Tom Bishop offers these scholarly insights:

>The strumpet, of course, as Bowdler did not know, was a combination
>string and brass instrument, rather like a euphonium , but with no
>valves (since they hadn't been invented yet), and with strings of
>differing lengths barred and pegged across the circular curve of the
>instrument.  . . . .  Imogen was probably retelling one
>of the favorite medieval "lays" of   love and soldiery, like "Tristan
>and Iseult", or "Sir Orfeo", that formed the core of the strumpet
>repertoire. But there is a recorded performance, alas on unreliable
>testimony, of Chaucer's "Miller's Tale" given on the strumpet at court
>in 1405.

It's pleasant to find another strumpet aficionado out there, especially
since the instrument seems to have gone the way of the serpent and the
hardart.
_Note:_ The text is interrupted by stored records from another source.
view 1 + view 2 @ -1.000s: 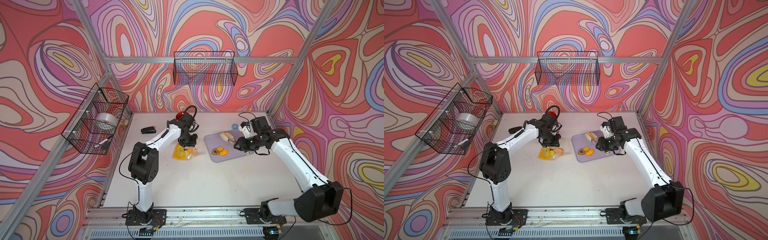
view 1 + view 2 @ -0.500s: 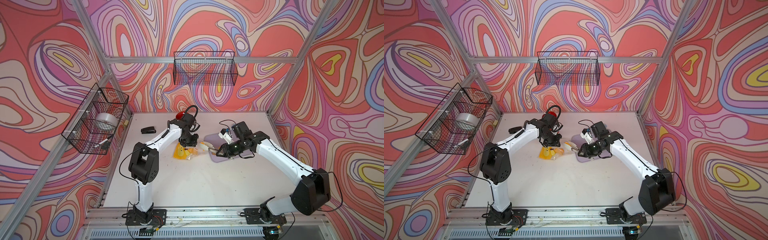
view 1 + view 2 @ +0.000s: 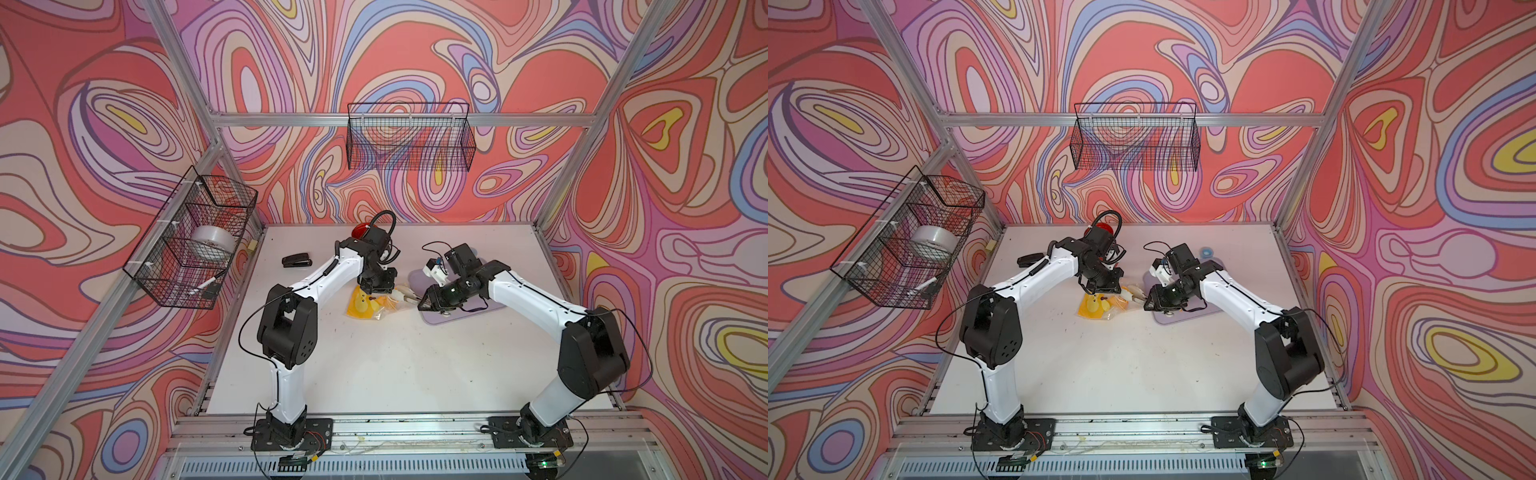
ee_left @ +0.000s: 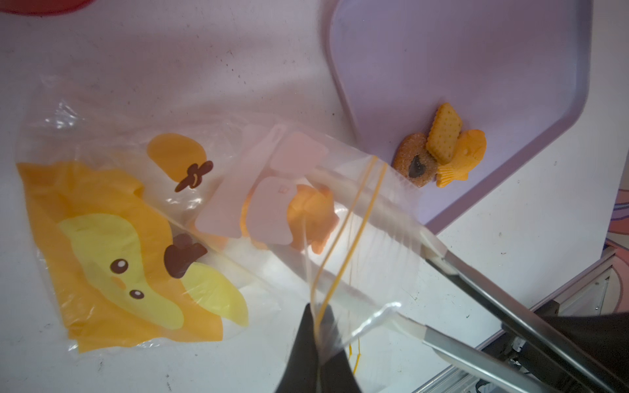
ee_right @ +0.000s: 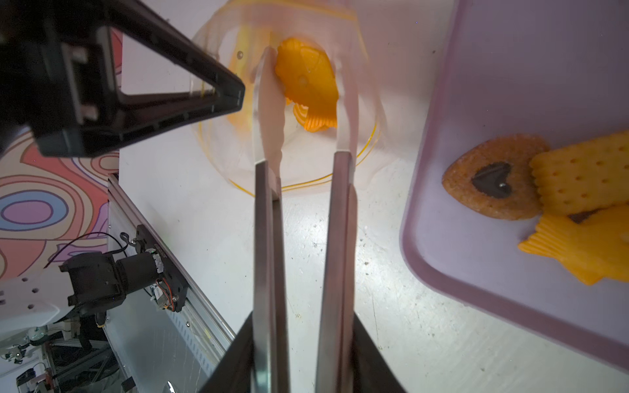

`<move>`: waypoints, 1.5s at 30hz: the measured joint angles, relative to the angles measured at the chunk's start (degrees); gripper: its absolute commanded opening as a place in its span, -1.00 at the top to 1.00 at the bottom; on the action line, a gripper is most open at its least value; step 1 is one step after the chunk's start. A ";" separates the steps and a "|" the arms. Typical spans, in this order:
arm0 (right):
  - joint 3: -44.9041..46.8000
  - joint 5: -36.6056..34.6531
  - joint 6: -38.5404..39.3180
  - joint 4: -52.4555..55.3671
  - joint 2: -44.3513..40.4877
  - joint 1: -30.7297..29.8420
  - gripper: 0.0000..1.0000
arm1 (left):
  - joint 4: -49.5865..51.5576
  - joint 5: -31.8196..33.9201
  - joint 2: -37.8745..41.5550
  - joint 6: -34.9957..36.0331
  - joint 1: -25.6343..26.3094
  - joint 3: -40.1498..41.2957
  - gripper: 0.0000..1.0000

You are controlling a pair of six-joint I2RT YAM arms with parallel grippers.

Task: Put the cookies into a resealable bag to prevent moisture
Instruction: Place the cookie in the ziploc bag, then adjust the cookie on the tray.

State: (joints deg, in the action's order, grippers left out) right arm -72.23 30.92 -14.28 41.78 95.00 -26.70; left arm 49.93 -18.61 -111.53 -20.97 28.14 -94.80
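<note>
The resealable bag (image 4: 136,238) lies on the white table, also seen in both top views (image 3: 363,307) (image 3: 1096,307). My left gripper (image 4: 318,316) is shut on its zip rim and holds the mouth up and open. My right gripper (image 5: 303,316) is shut on metal tongs (image 5: 265,238). Their white tips reach into the bag mouth (image 5: 231,160). An orange fish cookie (image 5: 306,81) sits between the tips against one blade, and shows inside the bag (image 4: 313,211). On the lilac tray (image 5: 510,68) lie a heart-centred round (image 5: 493,180), a square cracker (image 5: 585,173) and another fish (image 5: 585,248).
A black stapler (image 3: 296,261) and a red object (image 3: 361,230) lie behind the left arm. A small blue ring (image 3: 1205,252) sits behind the tray (image 3: 1167,320). Wire baskets hang on the left and back walls; the left one holds a tape roll (image 3: 212,241).
My right arm has swung left from the tray to the bag, carrying the fish cookie in the tongs into the mouth. The tongs have parted a little. The left arm has stayed put.
</note>
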 measured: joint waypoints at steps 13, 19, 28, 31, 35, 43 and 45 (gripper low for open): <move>-0.09 -0.66 3.39 6.82 -9.22 0.02 0.03 | -0.04 1.31 0.00 -0.33 -0.83 0.09 1.00; -0.09 -0.13 6.86 12.09 -13.75 0.63 0.04 | -0.09 2.03 0.00 -0.72 -1.27 0.09 1.00; -0.09 -8.76 7.48 17.86 -20.22 7.65 0.04 | -0.02 3.48 0.00 -0.72 -1.38 0.11 1.00; 0.28 -14.58 6.86 19.56 -19.96 7.98 0.04 | -0.04 3.74 0.07 -0.70 -1.53 0.66 1.00; 2.10 -19.85 5.99 21.24 -18.67 7.98 0.04 | -0.17 3.87 0.11 -0.72 -1.57 2.16 1.00; 4.22 -25.68 3.82 23.32 -13.77 7.98 0.04 | -0.48 3.82 0.11 -0.92 -1.57 3.13 1.00; 4.20 -27.17 3.50 23.85 -13.03 7.91 0.04 | -0.50 3.82 0.11 -0.94 -1.57 3.13 1.00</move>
State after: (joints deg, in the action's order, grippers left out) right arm -68.03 3.75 -10.79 65.63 81.97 -18.79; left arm 49.43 -14.79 -111.42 -21.91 26.57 -91.68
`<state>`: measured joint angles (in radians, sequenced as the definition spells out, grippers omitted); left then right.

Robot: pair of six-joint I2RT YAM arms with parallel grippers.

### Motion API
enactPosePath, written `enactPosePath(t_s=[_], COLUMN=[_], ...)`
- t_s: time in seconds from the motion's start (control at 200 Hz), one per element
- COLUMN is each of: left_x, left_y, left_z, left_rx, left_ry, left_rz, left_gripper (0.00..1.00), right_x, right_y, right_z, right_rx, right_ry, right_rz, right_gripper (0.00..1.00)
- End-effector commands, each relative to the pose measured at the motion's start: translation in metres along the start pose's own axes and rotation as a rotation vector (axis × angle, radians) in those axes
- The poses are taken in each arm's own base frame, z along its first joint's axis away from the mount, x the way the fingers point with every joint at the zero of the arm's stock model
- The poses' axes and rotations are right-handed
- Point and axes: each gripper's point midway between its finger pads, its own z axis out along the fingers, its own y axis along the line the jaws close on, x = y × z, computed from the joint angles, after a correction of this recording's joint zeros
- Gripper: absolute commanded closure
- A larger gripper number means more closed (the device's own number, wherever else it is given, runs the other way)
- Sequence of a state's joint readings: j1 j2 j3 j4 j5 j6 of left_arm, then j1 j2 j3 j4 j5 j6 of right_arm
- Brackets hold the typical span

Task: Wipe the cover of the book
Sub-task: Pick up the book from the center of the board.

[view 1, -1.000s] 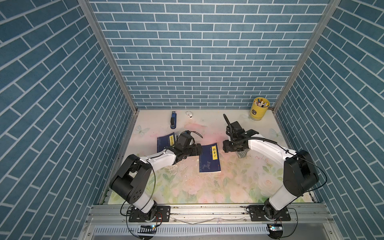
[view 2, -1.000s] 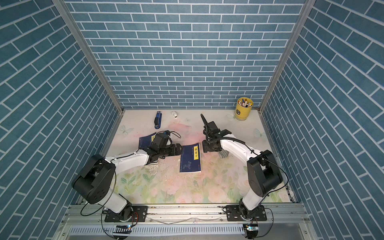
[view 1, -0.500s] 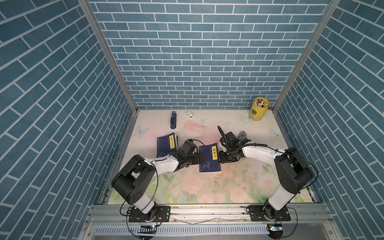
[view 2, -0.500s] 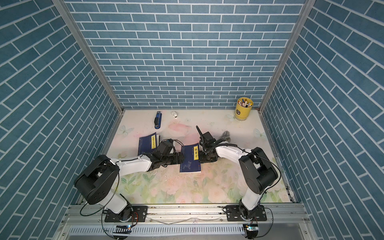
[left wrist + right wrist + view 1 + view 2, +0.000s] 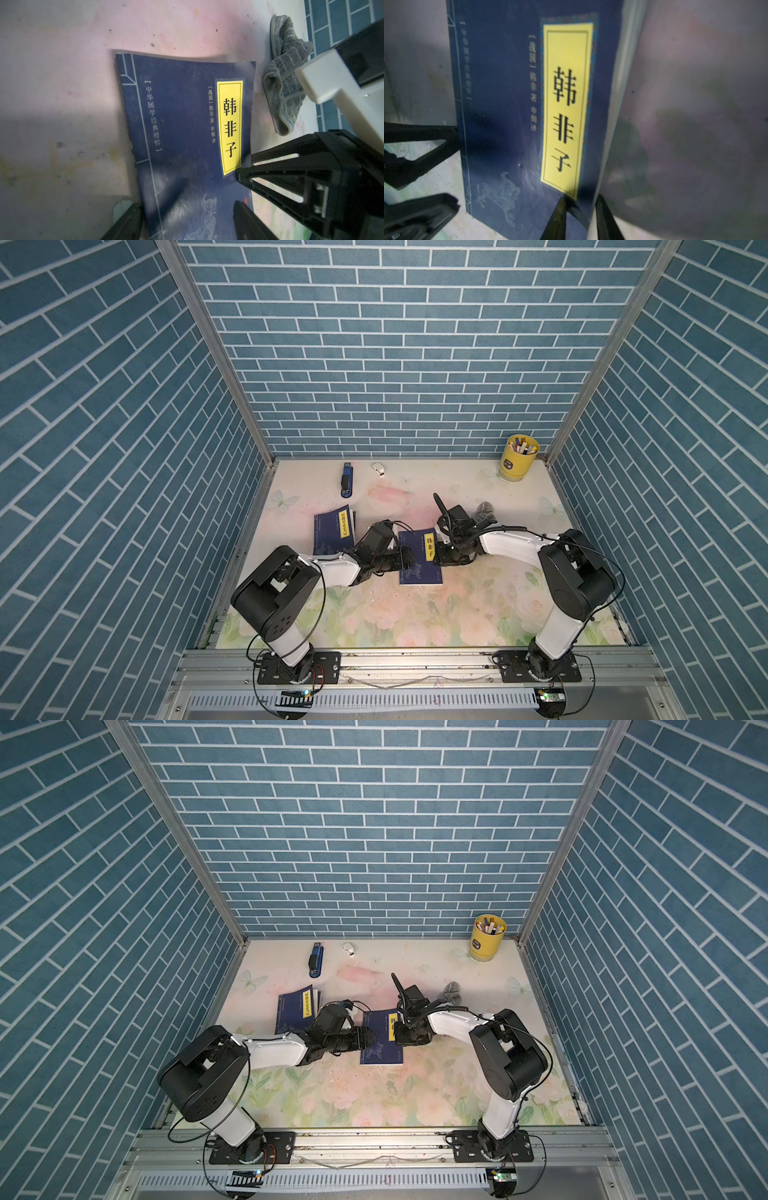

Few now have a chance to enjoy Clarke's famous "Strumpet
Voluntary."

For those who are interested, I have a book out on the subject that
deals with the history of the strumpet (it seems to derive from the
Greek pornophone), famous strumpeters, and the major works for solo,
chamber and symphonic strumpet, plus fingerings, mouthpieces and the
like. $17.95. Paperback. Sent in a plain brown wrapper.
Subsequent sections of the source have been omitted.